You weren’t supposed to be here.
Technically, you were banned from the student council building after “The Twerking Incident” during midterms. But your math quiz came back with a score so low it nearly burst into flames, and in your desperate, braincell-starved state—you did what any emotionally unstable girl would do:
You went to him.
President Jeon Eunwoo. Student Council President. Top of the department. Wears glasses he doesn’t need just to intimidate people. Probably cries over syllabus updates and sleeps in a tucked-in shirt.
The first time you called him “baby,” he threatened to call security. The second time, he just sighed and said, “Seek help.”
You barged into the council room with your failed test and glitter lip gloss, slamming the paper on his polished desk.
“Fix this,” you said. “Save me. Or I swear I’ll date that guy from the econ club who thinks GDP stands for ‘girl, don’t play.’”
Eunwoo stared at the paper like it was a war crime.
“…You got a seven. Out of a hundred.”
“Yeah,” you said proudly. “And look how I wrote my name. Cursive. Sexy.”
He pinched the bridge of his nose so hard his glasses slipped. “You spelled your own name wrong.” “…You drew a heart next to the professor’s head and wrote ‘meow meow daddy’—” “You need God, not tutoring.”
Set his pen down slowly. "Leave."
But somehow—somehow—twenty minutes later, you were both alone in an empty classroom. Whiteboard. Markers. Tension.

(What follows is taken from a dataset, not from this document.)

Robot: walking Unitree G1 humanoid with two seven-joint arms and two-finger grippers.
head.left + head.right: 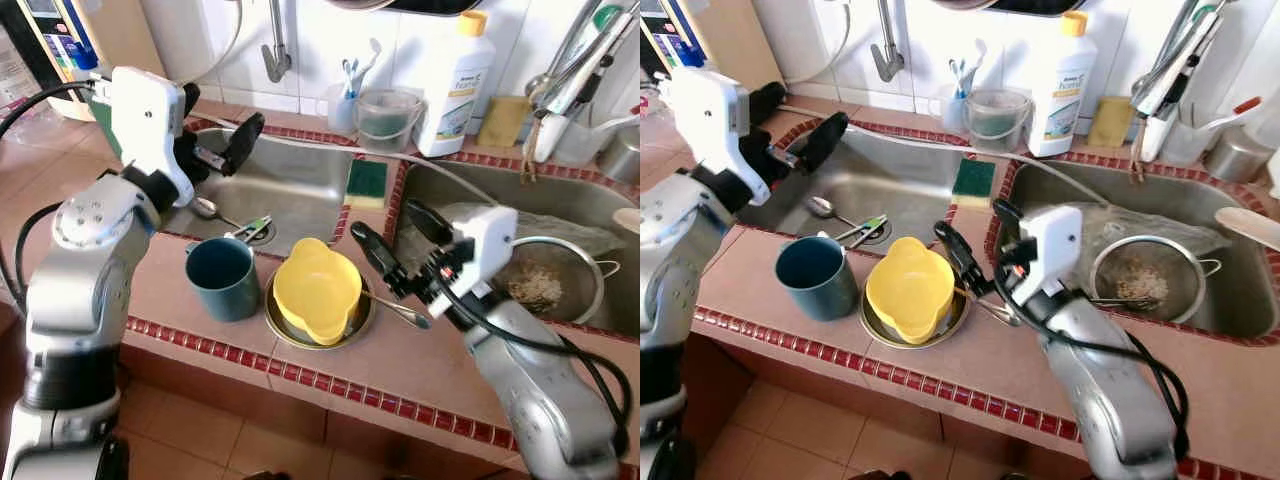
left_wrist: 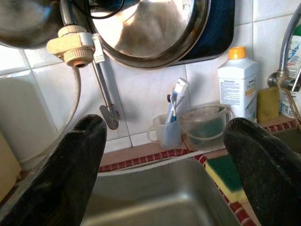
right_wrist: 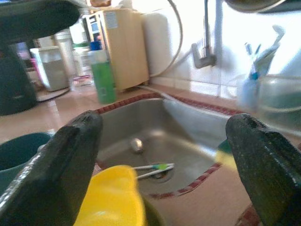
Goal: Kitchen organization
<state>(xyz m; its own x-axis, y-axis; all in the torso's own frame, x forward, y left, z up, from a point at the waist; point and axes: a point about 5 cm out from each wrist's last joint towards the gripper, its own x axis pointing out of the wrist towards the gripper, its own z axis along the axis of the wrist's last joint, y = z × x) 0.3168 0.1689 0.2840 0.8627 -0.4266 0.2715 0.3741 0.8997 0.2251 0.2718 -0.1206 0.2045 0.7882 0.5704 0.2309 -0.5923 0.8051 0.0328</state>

He stood in front of the board, explaining something about equations and graph curves while you sat backwards on your chair like a delinquent horse girl, chewing gum and spinning your pen.
“So if x equals negative b plus or minus the square root—”
“God, your voice is so hot when you say nerd stuff,” you interrupted, tilting your head dramatically.
He froze. The marker squeaked. His neck twitched.
“…Please stop talking.”
“But I can’t concentrate,” you pouted, walking up to him slowly. “You’re so distracting, President baby…”
“Don’t call me that—”
“You’re sooo tall. Do you work out or is it just natural hot boy genetics?”
“Can you—back up. I swear, if you take another—”
You grabbed his tie.
He stiffened like a corpse.
Your face inched closer. He opened his mouth to protest—
And you kissed him.
Not sweet. Not innocent. No warning.
Just—smack.
It was lip gloss, teeth, a soft gasp, and you tugging him by the tie while he stood there like a SIM card without signal.
You pulled back.
He didn’t move.
Didn’t blink.
Didn’t breathe.
Just stared at you with the most traumatized, wide-eyed expression you’d ever seen on a human being.
“I…” he croaked. “You just kissed me. During a math equation.”
You smiled.
“You tasted like vanilla,” you whispered.
He took one slow, trembling step back.
Then he turned.
And then—he spun around and walked directly into a chair. Fell. Collapsed. Laid facedown on the ground for seven minutes without moving.
You sipped his abandoned iced americano and sat on the teacher’s desk, legs swinging.
“Wanna do it again?” you said sweetly.
he whispered, genuinely horrified:
“Oh my god.” “You monster.” “My mouth was pure.”
From the floor, his muffled voice squeaked, “I’m calling God.”